- Origin: Haiti / Brooklyn, U.S.
- Genres: Electronic; garage house; house; Haitian music;
- Occupation(s): Music producer, DJ, bassist, multi-instrumentalist, actor, vocalist
- Years active: 1994–present

= Jephté Guillaume =

Jephté Guillaume is a Haitian-born DJ, bassist, multi-instrumentalist and vocalist from Brooklyn whose signature Haitian folk song-infused house music was signed and promoted by the New York-based Spiritual Life Music brand. His Tèt Kale sound combines acoustic grooves with electronica.

== Career ==
From 1994 to present, Guillaume has released two albums and about two dozen singles.

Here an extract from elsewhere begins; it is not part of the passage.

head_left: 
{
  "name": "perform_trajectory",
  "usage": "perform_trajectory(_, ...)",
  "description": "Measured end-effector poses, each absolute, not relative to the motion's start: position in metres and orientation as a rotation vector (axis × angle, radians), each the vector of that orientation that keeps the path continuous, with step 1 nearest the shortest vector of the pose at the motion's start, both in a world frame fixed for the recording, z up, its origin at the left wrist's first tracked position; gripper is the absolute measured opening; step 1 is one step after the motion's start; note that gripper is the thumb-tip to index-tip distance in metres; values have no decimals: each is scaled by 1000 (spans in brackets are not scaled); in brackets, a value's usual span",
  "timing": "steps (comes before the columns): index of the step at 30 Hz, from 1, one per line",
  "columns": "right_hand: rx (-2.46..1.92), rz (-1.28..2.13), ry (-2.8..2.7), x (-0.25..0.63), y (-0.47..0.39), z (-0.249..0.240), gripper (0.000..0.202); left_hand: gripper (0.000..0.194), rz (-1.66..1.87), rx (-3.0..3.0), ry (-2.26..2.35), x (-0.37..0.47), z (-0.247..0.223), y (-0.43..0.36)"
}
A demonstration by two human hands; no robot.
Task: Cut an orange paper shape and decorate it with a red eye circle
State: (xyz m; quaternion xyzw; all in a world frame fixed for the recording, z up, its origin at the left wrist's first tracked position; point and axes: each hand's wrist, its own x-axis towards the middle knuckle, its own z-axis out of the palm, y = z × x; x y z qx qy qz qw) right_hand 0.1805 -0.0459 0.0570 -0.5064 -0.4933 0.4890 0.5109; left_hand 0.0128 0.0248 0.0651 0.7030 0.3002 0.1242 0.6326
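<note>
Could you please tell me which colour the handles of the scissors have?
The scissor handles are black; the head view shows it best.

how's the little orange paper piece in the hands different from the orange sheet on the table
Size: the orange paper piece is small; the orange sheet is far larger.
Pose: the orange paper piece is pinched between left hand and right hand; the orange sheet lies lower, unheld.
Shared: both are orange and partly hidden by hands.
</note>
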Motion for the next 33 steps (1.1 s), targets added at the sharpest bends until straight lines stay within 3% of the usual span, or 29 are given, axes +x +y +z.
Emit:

Joe Claussell's Spiritual Life label released Guillaume's debut album Voyage of Dreams in 1999 in the US but the album had already been released in France and Japan since 1998. The release was noted by Billboard magazine. Critics such as the Washington Post noted the boldness of a double disc debut album sung entirely in Haitian Creole, mixing house and rich orchestra instrumentation.

In the summer of 1999, Guillaume and his Tèt Kale orchestra appeared in a Body & Soul house party and performance co-sponsored by the HMV entertainment retailer at Central Park Summerstage. The event had been put together by resident Body & Soul DJ's Claussell, François Kevorkian and Danny Krivit. Its goal was to showcase the budding multicultural New York house scene, integrating DJ/club culture with world music from Latin America, the Caribbean and Africa. 12,000 people attended and Guillaume's picture singing onstage wearing loose all-white clothing reminiscent of a vodou priest and a Haitian peasant hat, arms open wide, guitar hanging across his body, appeared in Billboard magazine's piece on the event. An announcement for the event had appeared in The New York Times Pop and Jazz guide, calling it a "brave experiment".

Guillaume's music inspired Claussell's own album and Guillaume was part of a team associated with Claussell who worked together on many productions.

In October 1999, Guillaume opened at Irving Plaza for a Zap Mama concert reviewed by The New York Times. The performance exhibited Haitian Vodou dance, drumming and chanting and showcased songs from his album Voyage of Dreams. The Times noted the African, Haitian traditional rhythms, Afro beats and house influences.